Jeroboam

[Yārōbh,ām]. Fue el prime­ro de los reyes cismáticos de Israel. Sa­lomón (v.) había echado oro en las grietas de su real edificio, pero las manos del pue­blo trataban de arrancarlo, y así, al morir el rey, los muros se hendieron.

Sobre Roboam (v.), hijo del monarca, recayó la pe­sada herencia de oro, concubinas, lujuria y odios amontonados en Jerusalén de Judá. Las diez tribus septentrionales, empero, in­clináronse hacia un hombre perteneciente a la de Efraím, hijo de una viuda y jefe de trabajos forzados en la tribu de José (v.). Dios había puesto en él sus miradas ya desde muy antiguo, sobre el camino so­litario : «He ahí que voy a desgarrar el reino en las manos de Salomón y te daré diez de sus tribus… una sola dejaré a su hijo, para que una lámpara de David, mi siervo, permanezca perpetuamente ante mí en la ciudad de Jerusalén».

Y Jeroboam regresó de Egipto, donde se había refugiado huyendo del rey vivo, para arrebatar su parte del monarca muerto. Su vida se mo­dulará siempre contra el sentido de aquella profecía: captó las palabras de Dios «voy a desgarrar» y olvidó las otras «te daré». Recogió el fruto, pero no conservó la plan­ta; en la soberbia del tomar no acordóse de que recibía. Por sus territorios resonaba la canción de los herejes: «¿Qué vamos a com­partir con David?»; y su jefe real, que no se había inclinado ante el Dios invisible y parlante, adoróle en las imágenes del becerro de oro.
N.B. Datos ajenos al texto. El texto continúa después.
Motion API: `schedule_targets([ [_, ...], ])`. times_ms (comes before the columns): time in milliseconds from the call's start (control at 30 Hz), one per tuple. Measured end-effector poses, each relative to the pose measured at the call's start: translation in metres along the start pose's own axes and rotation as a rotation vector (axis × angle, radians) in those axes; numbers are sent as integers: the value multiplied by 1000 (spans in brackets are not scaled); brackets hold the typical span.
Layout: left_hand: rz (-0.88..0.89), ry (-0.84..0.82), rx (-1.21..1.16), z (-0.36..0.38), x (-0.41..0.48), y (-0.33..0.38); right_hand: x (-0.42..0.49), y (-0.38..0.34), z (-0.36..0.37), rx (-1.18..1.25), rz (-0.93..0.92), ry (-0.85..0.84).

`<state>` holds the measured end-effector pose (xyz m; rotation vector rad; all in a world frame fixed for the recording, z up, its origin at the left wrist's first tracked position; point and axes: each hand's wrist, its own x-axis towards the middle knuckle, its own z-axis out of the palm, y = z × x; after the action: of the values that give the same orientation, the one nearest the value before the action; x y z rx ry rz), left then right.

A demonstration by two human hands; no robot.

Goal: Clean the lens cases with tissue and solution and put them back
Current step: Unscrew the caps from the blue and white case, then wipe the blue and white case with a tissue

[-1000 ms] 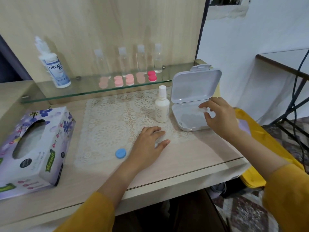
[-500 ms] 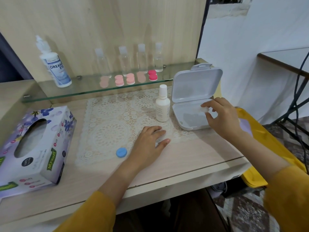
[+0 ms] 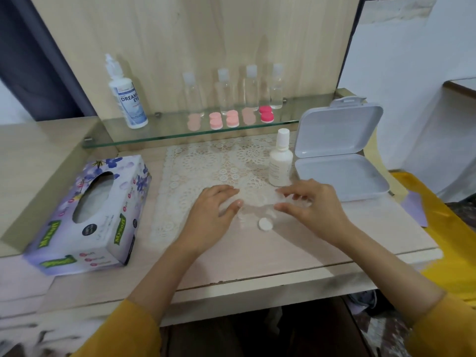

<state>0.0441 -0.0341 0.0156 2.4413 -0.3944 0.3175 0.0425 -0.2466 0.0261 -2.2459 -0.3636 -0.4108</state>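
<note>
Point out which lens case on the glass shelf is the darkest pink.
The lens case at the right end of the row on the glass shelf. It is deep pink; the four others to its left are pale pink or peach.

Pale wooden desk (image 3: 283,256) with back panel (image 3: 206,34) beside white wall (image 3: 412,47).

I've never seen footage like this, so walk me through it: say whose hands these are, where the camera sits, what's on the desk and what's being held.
No machine here: a person's two bare hands, filmed by a wide-angle camera on their head, looking down. On the desk lie a tissue box, a lace mat, a small white bottle and an open white box. A glass shelf carries a solution bottle, clear bottles and pink lens cases. The left hand and right hand seem to hold a clear lens case between them, though blur hides the grip. A white cap lies below.
</note>
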Motion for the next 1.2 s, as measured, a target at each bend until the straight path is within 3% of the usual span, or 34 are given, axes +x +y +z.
schedule_targets([
  [200, -129, 72, 53, -19, -21, -36, -2, -10, 38, -8, -24, -152],
  [400, -162, 69, 102, -19, -37, -52, -5, -12, 49, -72, -37, -173],
  [733, -111, 64, 157, -16, -41, -56, -9, -10, 52, -85, -24, -233],
  [900, -119, 55, 150, -16, -41, -54, -7, -15, 50, -15, 14, -158],
  [1067, -122, 61, 87, -35, -38, -48, 9, -36, 55, -12, -49, -102],
  [1200, -71, 149, 44, -76, -37, -38, 25, -63, 74, -21, -143, -170],
])
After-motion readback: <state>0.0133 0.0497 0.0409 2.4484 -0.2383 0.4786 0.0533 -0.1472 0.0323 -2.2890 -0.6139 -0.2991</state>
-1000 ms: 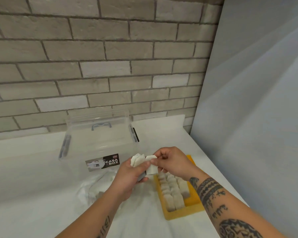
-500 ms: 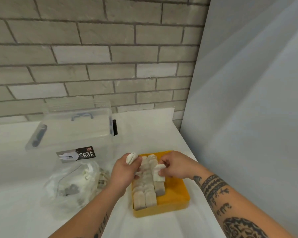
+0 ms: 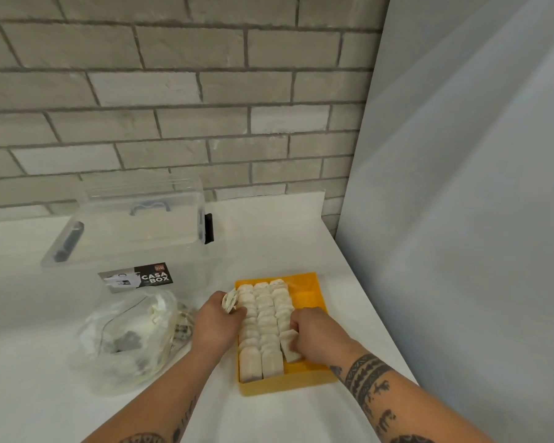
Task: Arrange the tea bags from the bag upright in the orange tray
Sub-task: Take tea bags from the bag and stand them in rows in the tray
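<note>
The orange tray [image 3: 307, 292] sits on the white counter with three rows of white tea bags [image 3: 264, 318] standing upright in it. My right hand [image 3: 314, 337] pinches one tea bag [image 3: 290, 345] at the near end of the right row, inside the tray. My left hand [image 3: 215, 324] rests at the tray's left edge and grips a small bunch of tea bags [image 3: 230, 301]. A clear plastic bag [image 3: 125, 340] with more tea bags lies on the counter to the left.
A clear lidded storage box [image 3: 131, 238] labelled CASA BOX stands behind the bag. A brick wall [image 3: 173, 107] runs along the back. A grey panel [image 3: 461, 219] closes off the right side next to the tray.
My right hand has carried its tea bag down into the tray, to the near end of the right row. My left hand has dropped to the tray's left edge with its bunch.
</note>
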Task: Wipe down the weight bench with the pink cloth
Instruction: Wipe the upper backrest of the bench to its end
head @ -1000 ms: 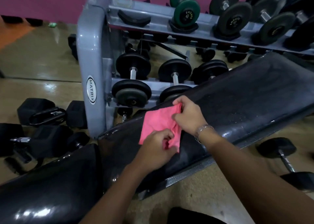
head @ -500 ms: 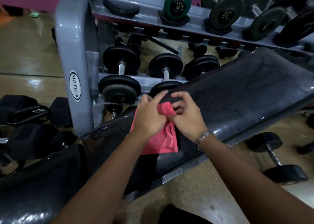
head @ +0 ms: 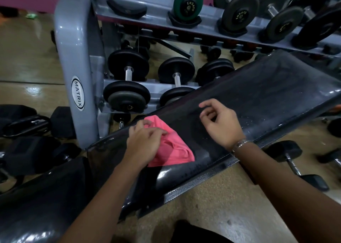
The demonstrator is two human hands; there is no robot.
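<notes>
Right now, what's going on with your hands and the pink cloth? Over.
Left hand gripping pink cloth, bunched on weight bench pad. Right hand off the cloth, fingers loosely curled, holding nothing. Only right hand sits over the pad ahead.

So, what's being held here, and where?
The left hand grips the crumpled pink cloth by its left side, on the black padded bench; the right hand holds nothing.

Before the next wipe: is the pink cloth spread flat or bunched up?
Bunched. The pink fabric cloth shows raised folds on the black padded weight bench, held by the left hand.
</notes>
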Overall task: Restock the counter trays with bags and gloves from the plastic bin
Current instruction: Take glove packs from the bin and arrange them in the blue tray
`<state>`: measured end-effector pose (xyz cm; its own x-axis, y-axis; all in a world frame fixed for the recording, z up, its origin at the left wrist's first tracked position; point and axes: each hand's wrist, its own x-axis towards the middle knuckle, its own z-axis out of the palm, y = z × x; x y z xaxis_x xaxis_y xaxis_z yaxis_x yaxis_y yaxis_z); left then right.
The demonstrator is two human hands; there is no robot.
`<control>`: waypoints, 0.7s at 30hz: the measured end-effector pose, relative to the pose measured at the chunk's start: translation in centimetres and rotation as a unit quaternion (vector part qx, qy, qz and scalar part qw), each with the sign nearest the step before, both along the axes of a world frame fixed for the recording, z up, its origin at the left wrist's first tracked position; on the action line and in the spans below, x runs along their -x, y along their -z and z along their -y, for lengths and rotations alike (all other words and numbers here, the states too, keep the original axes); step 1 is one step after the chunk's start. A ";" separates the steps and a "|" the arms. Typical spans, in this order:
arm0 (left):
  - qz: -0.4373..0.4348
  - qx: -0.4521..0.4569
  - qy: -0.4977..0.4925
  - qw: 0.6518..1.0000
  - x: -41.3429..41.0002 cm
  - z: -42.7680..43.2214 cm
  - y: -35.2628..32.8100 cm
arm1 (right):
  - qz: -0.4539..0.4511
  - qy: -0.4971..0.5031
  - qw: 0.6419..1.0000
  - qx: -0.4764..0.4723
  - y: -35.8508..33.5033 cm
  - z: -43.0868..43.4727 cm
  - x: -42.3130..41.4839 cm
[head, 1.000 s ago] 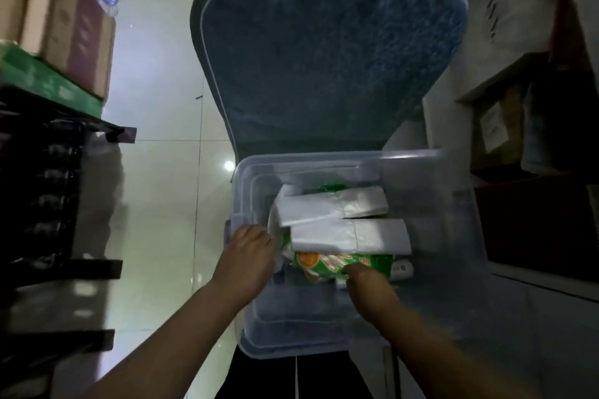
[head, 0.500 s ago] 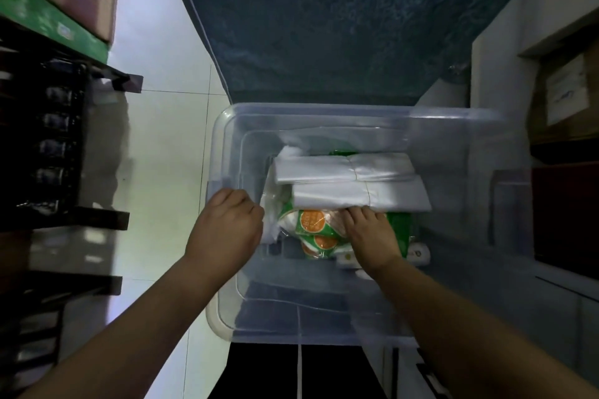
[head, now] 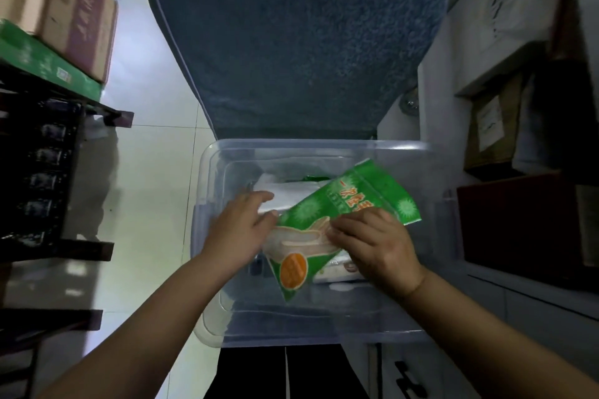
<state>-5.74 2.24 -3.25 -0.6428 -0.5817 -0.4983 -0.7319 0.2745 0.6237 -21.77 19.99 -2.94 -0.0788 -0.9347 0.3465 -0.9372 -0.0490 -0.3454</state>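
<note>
Over the plastic bin (head: 434, 269), the right hand (head: 376, 246) has a closed grip on the glove packet (head: 327, 223); the left hand (head: 240, 227), fingers loosely spread, steadies the white bags (head: 291, 194) beside it.

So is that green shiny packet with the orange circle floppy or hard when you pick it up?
Probably floppy: the green plastic glove packet looks like a thin flat pouch and seems to bend a little where the right hand grips it. Likely light too, since it is lifted at an angle above the clear plastic bin. Its glossy film may be slippery.
</note>
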 end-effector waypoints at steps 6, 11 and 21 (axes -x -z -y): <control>0.046 -0.314 -0.075 0.945 0.9 0.8 -2.7 | 0.012 -0.039 0.998 0.052 -2.6 0.9 -1.3; -0.054 -0.202 -0.195 0.958 -1.3 3.3 -4.1 | 0.053 0.106 0.986 -0.114 0.3 0.6 -0.9; -0.120 -0.117 -0.297 0.940 -5.4 6.5 -2.2 | 0.395 0.452 0.687 -0.410 11.8 1.9 -7.4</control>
<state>-0.30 -4.30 -1.03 -0.3491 -0.7666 -0.5389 -0.5431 -0.3030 0.7830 -14.41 18.10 -14.70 -0.6164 -0.2355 -0.7514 0.0386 0.9441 -0.3275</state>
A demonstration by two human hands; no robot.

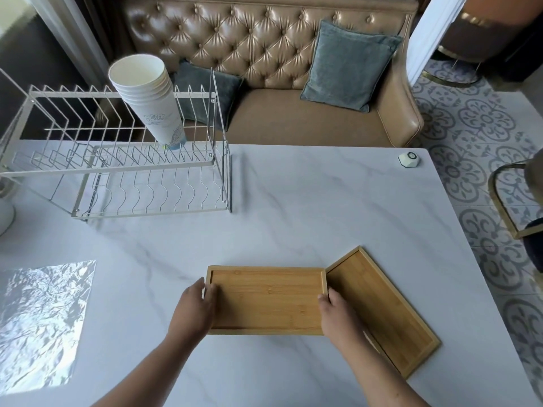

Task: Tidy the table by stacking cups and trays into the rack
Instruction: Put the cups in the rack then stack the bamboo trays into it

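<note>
While both hands hold one tray, no tray is in the rack (117, 168) yet. Left hand (195, 311): fingers curled over short left rim of near tray (266, 299). Right hand (338, 317): same on short right rim. Can't tell if tray is off the worktop (293, 201).

Positions rel. to rack:
- near tray: well apart, toward the person and to rack's right.
- second tray (382, 312): further right, angled; corner meets near tray's right end, touching or slightly overlapped, can't tell which.
- cup stack (150, 95): nested, leaning, in rack's upper tier near right end.

Risks (judgement):
1. Right fingers sit where the trays meet, so the lift could drag the second tray.
2. On approach, tray edge may catch rack's end frame or knock the leaning cup stack, which looks top-heavy.
3. Rim-only grip on smooth wood, so slip possible when tipping upright for a slot.
</note>
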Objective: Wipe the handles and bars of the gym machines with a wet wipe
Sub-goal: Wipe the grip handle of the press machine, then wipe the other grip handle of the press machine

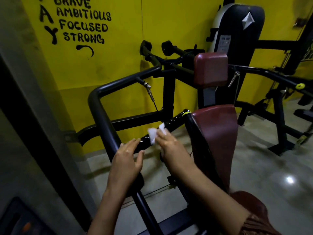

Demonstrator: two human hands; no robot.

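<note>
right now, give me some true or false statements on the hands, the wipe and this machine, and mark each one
1. The right hand pinches a crumpled white wet wipe against the glossy black handle bar. True.
2. The left hand grips a spray bottle. False: it holds nothing, its fingers fairly straight beside the handle bar.
3. The machine's pads are blue. False: the padded vinyl rests are maroon.
4. The yellow wall behind the machine carries black painted words. True.
</note>
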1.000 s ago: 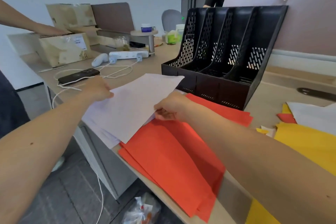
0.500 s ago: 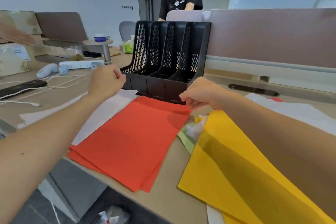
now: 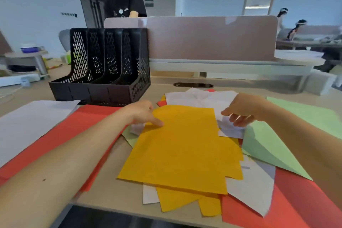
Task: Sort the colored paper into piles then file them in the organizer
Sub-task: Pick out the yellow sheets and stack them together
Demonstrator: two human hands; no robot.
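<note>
Left hand [image 3: 142, 114] now on yellow sheet [image 3: 182, 152], right hand [image 3: 242, 110] moved right

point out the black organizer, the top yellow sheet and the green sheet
black organizer [image 3: 88, 93]: head view, on its front wall
top yellow sheet [image 3: 181, 144]: head view, middle of its face
green sheet [image 3: 264, 150]: head view, its bare lower part

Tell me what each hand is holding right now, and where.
Left hand: thumb on the yellow sheet at its top left corner, grip unclear. Right hand: fingers curled over the white sheet, no clear grip.
</note>
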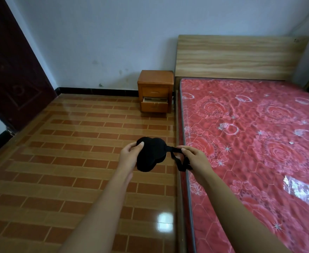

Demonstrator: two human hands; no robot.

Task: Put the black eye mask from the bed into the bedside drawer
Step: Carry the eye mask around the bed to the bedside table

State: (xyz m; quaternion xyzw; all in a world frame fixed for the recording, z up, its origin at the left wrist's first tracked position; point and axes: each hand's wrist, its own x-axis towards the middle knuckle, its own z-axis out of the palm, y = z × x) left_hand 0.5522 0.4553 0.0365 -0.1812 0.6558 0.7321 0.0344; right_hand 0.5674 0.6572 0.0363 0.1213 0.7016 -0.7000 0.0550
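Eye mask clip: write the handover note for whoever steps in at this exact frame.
Left hand: holds the padded body of the black eye mask.
Right hand: fingers pinch the strap.
Mask is off the bed, held over the floor beside it.
Bedside cabinet stands ahead by the headboard; its lower drawer is pulled open.
Done: pickup. Left: walk over, drop the mask in the drawer.

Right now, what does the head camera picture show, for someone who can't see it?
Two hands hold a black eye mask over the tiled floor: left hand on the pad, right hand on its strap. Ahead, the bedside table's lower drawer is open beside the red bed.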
No quería ser copartícipe con David ni siquiera del culto al Dios único, y prefirió la autonomía y la soledad del pecado a la comunión de los santos.

Alre­dedor del ocaso del monarca revolotean las profecías; los altares idólatras cuartéanse cual sepulcros de resucitados. «Altar, altar, así dice el Señor: He ahí que nacerá un hijo de la casa de David, de nombre Josías, que inmolará sobre ti a los sacerdo­tes… y sobre ti hará quemar huesos huma­nos». Andan los profetas por los caminos de su reino y claman: «He sido enviado a ti cual mensajero funesto… Aventaré los restos de la casa de Jeroboam como se acostumbra barrer el estiércol». No obs­tante, aquel estercolero encerraba una pe­queña perla: Aías, el hijo de Jeroboam. El Señor la recogió: «murió el niño, y fue sepultado. Israel entero le lloró». No que­daba ya en el país nada digno de ser pre­servado. Y Dios lo rechazó junto con su rey, cual se aleja con el pie la barca vacía.